Des points communs entre le Wexit et d’autres mouvements populaires existent : les questions climatiques et énergétiques. En France, l’augmentation du prix du carburant avait mis le feu au poudre chez les Gilets jaunes. Cette hausse de prix découlait de la taxe carbone adoptée par le gouvernement français. L’Alberta connaît également une forte à la taxe carbone imposée par Ottawa.
L’expression des angoisses
Comment interpréter ces tendances actuelles ? Comme «l’expression principale des angoisses de la société ou d’une partie de la société », affirme Guillaume Durou, professeur-adjoint en sociologie au Campus Saint-Jean.
Les dimensions géographique, démographique et socio-économique en sont les principaux vecteurs. « Le capitalisme, les délocalisations qu’il entraîne et la recherche de toujours plus d’argent. Ce qui est intéressant c’est que le populisme est très relié à la pauvreté, l’environnement, l’économique démographique», interprète le sociologue, avant d’ajouter : « on est dans une époque particulière ».
Les facteurs démographiques jouerait également un rôle primordial. « On estime qu’avec en moyenne deux enfants par famille, le renouvellement des générations est assuré. Quand on passe à 1,3 comme dans beaucoup de pays d’Occident, cela envoie un signal d’alarme. Ça résonne sur le programme des migrations. On fait moins d’enfants et pour certaines personnes cela représente une perte de contrôle sur la société».

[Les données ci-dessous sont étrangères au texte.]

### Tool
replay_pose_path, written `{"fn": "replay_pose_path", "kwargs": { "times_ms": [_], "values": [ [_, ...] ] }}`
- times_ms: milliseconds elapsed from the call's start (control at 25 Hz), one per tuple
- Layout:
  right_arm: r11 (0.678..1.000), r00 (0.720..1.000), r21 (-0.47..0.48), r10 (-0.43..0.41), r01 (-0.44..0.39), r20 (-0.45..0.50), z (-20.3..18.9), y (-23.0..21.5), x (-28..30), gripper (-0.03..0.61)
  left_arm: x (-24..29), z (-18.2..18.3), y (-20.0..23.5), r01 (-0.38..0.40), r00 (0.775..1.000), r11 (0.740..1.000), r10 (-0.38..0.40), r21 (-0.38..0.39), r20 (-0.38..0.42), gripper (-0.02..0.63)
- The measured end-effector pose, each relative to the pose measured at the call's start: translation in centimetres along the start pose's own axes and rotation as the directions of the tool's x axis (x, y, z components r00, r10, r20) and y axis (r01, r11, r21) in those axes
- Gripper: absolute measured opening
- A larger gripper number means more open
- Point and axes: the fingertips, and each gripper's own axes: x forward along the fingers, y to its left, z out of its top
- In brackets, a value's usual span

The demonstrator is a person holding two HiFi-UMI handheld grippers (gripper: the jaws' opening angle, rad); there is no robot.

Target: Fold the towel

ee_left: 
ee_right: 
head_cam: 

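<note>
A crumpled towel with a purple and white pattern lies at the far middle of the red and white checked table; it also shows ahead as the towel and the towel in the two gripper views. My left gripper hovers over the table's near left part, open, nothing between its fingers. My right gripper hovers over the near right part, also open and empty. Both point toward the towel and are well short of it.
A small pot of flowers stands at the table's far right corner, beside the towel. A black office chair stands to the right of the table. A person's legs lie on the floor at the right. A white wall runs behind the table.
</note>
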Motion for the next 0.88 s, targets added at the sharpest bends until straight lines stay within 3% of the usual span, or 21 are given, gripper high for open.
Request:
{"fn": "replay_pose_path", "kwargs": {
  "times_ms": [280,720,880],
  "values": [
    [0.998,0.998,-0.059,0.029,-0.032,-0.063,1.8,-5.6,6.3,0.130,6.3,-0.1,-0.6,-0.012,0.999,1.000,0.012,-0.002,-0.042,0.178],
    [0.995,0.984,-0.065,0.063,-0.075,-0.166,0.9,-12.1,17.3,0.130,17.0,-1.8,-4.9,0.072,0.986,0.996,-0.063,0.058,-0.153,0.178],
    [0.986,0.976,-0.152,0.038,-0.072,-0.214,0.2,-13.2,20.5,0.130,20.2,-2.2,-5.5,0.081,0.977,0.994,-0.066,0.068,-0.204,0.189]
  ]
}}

« La chute du mur de Berlin a ouvert un espace politique »
De nombreux experts pensent que ces tendances, hostiles aux Establishment et aux élites, sont apparus il y a une dizaine d’années. La crise financière de 2008 et l’avènement des réseaux sociaux auraient joué un rôle primordial dans leurs essors.

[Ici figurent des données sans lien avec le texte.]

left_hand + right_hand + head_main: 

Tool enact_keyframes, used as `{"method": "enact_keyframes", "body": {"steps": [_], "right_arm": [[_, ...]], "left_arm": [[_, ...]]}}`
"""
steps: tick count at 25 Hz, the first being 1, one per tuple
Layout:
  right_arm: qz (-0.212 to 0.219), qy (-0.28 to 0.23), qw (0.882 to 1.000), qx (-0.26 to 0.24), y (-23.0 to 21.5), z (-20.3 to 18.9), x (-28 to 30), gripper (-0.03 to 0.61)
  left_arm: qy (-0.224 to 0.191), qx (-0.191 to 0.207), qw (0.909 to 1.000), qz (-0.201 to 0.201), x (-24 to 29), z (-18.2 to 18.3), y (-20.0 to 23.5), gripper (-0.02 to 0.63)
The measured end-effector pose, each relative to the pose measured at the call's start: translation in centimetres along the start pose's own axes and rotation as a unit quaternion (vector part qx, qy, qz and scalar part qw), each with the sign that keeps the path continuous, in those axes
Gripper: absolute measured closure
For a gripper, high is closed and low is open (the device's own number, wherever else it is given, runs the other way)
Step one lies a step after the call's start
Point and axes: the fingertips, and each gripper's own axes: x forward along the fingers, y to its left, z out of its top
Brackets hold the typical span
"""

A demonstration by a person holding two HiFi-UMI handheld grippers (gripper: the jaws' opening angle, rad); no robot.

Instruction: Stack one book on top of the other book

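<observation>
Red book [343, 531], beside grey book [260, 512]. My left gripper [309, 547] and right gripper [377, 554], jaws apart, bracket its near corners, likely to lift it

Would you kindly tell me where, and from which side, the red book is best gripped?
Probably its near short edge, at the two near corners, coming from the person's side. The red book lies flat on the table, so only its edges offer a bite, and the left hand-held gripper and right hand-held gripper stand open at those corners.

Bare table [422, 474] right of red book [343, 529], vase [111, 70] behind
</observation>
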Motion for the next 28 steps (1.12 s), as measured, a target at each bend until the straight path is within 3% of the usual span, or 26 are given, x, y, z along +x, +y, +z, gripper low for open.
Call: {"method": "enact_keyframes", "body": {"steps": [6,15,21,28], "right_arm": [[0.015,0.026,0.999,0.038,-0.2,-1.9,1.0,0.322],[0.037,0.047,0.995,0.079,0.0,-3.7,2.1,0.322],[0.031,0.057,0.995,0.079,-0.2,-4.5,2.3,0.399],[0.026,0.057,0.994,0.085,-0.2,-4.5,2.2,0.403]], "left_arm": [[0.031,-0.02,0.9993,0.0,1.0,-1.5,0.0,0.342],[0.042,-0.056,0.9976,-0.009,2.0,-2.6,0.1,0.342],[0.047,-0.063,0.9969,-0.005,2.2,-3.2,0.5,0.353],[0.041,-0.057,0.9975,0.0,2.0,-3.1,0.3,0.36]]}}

Frédéric Boily écrit actuellement un livre sur le populisme. Il pense que ces mouvements ont pris racine dans les années 1990. « La chute du mur de Berlin a ouvert un espace politique qui n’était pas là auparavant. Au début, c’est la gauche qui a été impactée, par la suite ça a été la droite. On perdait un historique. L’anti-communiste qui était fondamental pour l’extrême droite et pour la droite n’est plus là ».
La nature des questions politiques aurait changé. Une insécurité culturelle entre les villes et les zones rurales se seraient ajoutée à cela. « Les questions identitaires sont venues se greffer à tout ça. Du côté de la gauche, on n’a pas compris les évolutions qui se tramaient de ce côté-là. Ça a permis la montée d’un populisme identitaire. Une sorte d’insécurité culturelle entre les régions et les villes est venue s’ajouter à cela, tout comme une augmentation des migrations qui a été mal reçue. Pas mal de phénomène se sont conjugués», conclut le chercheur.